Я достал из холодильника бутылку шампанского и, злобно расстреляв старушечий потолок, наполнил шипучим бальзамом большую металлическую кружку.
В маленькой, почти игрушечной кухне было уютно. Я сидел на старом табурете и сумрачно внимал голосу шампанского, ожидая облегчения. И я дождался его. Звуки и запахи вернулись в ненавистный мир, и ненависть ушла. Чувствуя неизъяснимое желание жить, я открыл форточку и закурил. Над площадью красиво горели желтоватые фонари, вырисовывались контуры спящего фонтана и засыпанных снегом скамеек. Изображение площади было нечетким, потому как я глядел на нее сквозь свое потрепанное отражение, и я не сразу заметил то, благодаря чему столь непримечательная зима запомнилась навсегда.
Я не помню, для чего прислонился лбом к оконному стеклу, не помню, для чего стал всматриваться в желтоватую темноту. В сущности, я не помню даже, удивился ли я, увидев человеческий силуэт на самой дальней скамейке. Само по себе это зрелище едва ли было достойно удивления: да, стояла зима, и часы показывали шесть утра, и скамейки утопали в снегу, который безостановочно валил всю новогоднюю ночь. Но новогодняя ночь для того и создана, чтобы люди, скоротав ее, просыпались в самых неожиданных местах. Кто-то просыпается в съемной квартире на нерасправленной кровати, кто-то — на заснеженной лавочке у спящего фонтана. У каждого своя тропа в ночи и свои часы на запястье.

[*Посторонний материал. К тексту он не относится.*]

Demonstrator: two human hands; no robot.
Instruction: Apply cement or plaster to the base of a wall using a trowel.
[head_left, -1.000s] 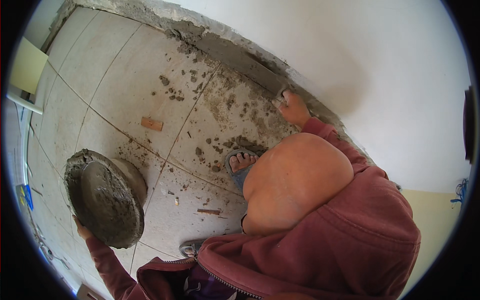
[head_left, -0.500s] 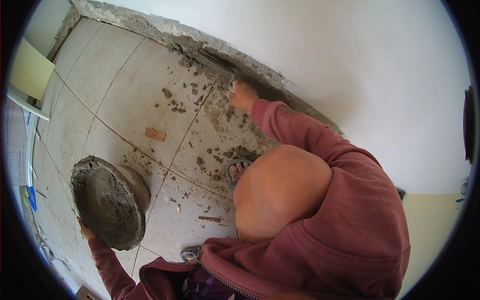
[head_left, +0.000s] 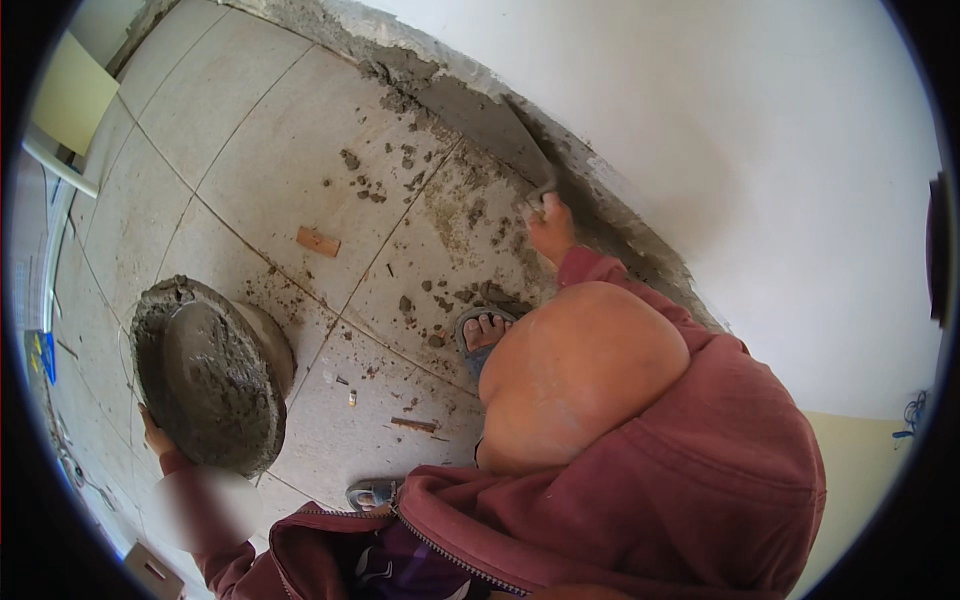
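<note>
My right hand (head_left: 548, 225) grips the handle of a steel trowel (head_left: 496, 132), whose blade lies along the wet grey mortar (head_left: 408, 75) at the foot of the white wall (head_left: 740, 120). Fallen lumps of mortar are scattered on the tiles beside it. My left hand (head_left: 154, 432) is closed on the outer edge of a round tub (head_left: 262, 408) at my left. The tub is tilted toward me and crusted with mortar, with a wet mass inside. My bare knee (head_left: 585, 360) is between my right hand and my body.
Tiled floor (head_left: 230, 130) runs along the wall. A small wood piece (head_left: 318, 240), a thin wood strip (head_left: 414, 423) and small debris lie on it. My sandalled foot (head_left: 483, 332) is near the mortar lumps. A pale yellow panel (head_left: 70, 90) and blue object (head_left: 42, 355) are at the far left.
My right hand with the trowel moved farther along the wall, away from me, then came back toward me to the right. My left hand stays on the tub.
</note>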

Однако в то зимнее утро все обычное преломлялось через призму моего состояния и порождало странные причудливые ощущения.
Яркий электрический свет заливал игрушечную кухню, а занавесок не было, и стойкое, граничащее с уверенностью чувство, что человек, одиноко сидящий на холодной скамейке, смотрит в мое окно, посетило меня.
Не знаю почему, но я испугался. Вероятно, мои нервы просто устали от праздника. Быстро отступив от окна, я щелкнул кнопкой выключателя. Потрепанное отражение исчезло — я сделался невидимым.
Еще одна бутылка шампанского появилась в моих руках. На этот раз я вытащил пробку аккуратно, стараясь не шуметь.
Придвинул табурет к подоконнику и сел. Площадь лежала подо мной как на ладони: белый прямоугольник, окаймленный асфальтом. Унылые серые плиты жилого массива обступали этот прямоугольник. Колючие зимние звезды красиво мерцали. Из открытой форточки тянуло прохладой, но я ничего не замечал, пытаясь осторожно рассмотреть сидящего на скамейке. Мешало расстояние, но то, что это женщина и женщина молодая, я понял сразу. На ней была короткая шубка из какого-то светлого меха и белая вязаная шапочка. Только безосновательная уверенность в том, что минуту назад женщина смотрела в мое окно, подсказывала мне, что она жива, что это не скульптура, появившаяся здесь в мое отсутствие.